Monday, March 11, 2019

Matahari di puncak malam (2)

7 Februari 2015 pukul 23.48

Berniatlah untuk sesuatu yg lebih tinggi, lebih besar. Pertanyaannya, kita seringkali cacat dalam membedakan mana tujuan besar/tinggi, dan mana tujuan yg rendah/remeh._Jon Q_

Sore hari menjelang maghrib Jon merenung tentang masalah siswi kecilnya itu. Lamat-lamat, ia bertanya utopis pada rasulnya.

"Apa yg ingin Tuhan ajarkan dari hal ini, Rasul?"


Ia teringat Aisyah, istri nabi yg haid di umur 19. Itu mengapa rasul baru mengajaknya tinggal serumah. Perkembangan zaman, menjadikan anak perempuan lebih cepat dewasa. Semakin emosional, stress, semakin cepat terjadi. Dia seminggu tetap berangkat, tak merasa sakit. Mungkin karena leher rahim (mengalirnya darah haid) belum begitu tersumbat. Tapi, itu cuma teori Jon sementara. Besok, ia langsung menemui keluarganya.

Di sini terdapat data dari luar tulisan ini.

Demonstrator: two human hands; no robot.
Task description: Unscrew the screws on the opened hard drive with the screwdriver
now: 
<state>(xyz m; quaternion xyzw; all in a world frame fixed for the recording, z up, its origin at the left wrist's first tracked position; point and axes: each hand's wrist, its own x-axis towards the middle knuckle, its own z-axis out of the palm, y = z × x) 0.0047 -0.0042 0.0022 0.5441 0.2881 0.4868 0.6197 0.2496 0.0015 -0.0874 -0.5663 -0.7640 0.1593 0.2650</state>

Persoalan lainnya muncul lagi saat kumpul keluarga. Seperti biasa, Jon 'clash' dengan kakaknya, kini sekolah dan yayasan diamanahi padanya. Pundaknya semakin berat.

Setan meniupkan kecemasan, rasa takut, bayangan keburukan, keinginan, dan segala sesuatu yg menjauhkan manusia dari kedamaian jiwanya. Jika ia lulus dari bisikan itu, setan meniupkan khayalan indah masa depan, harapan tanpa pikir panjang.

Jon harus belajar lebih gigih, karena ia kini berada di tengah arus pusaran air kehidupan. Mengikuti akan tenggelam, melawan membutuhkan kekuatan besar. Dari mana kekuatan besar ia miliki, tubuhnya saja terlihat ringkih?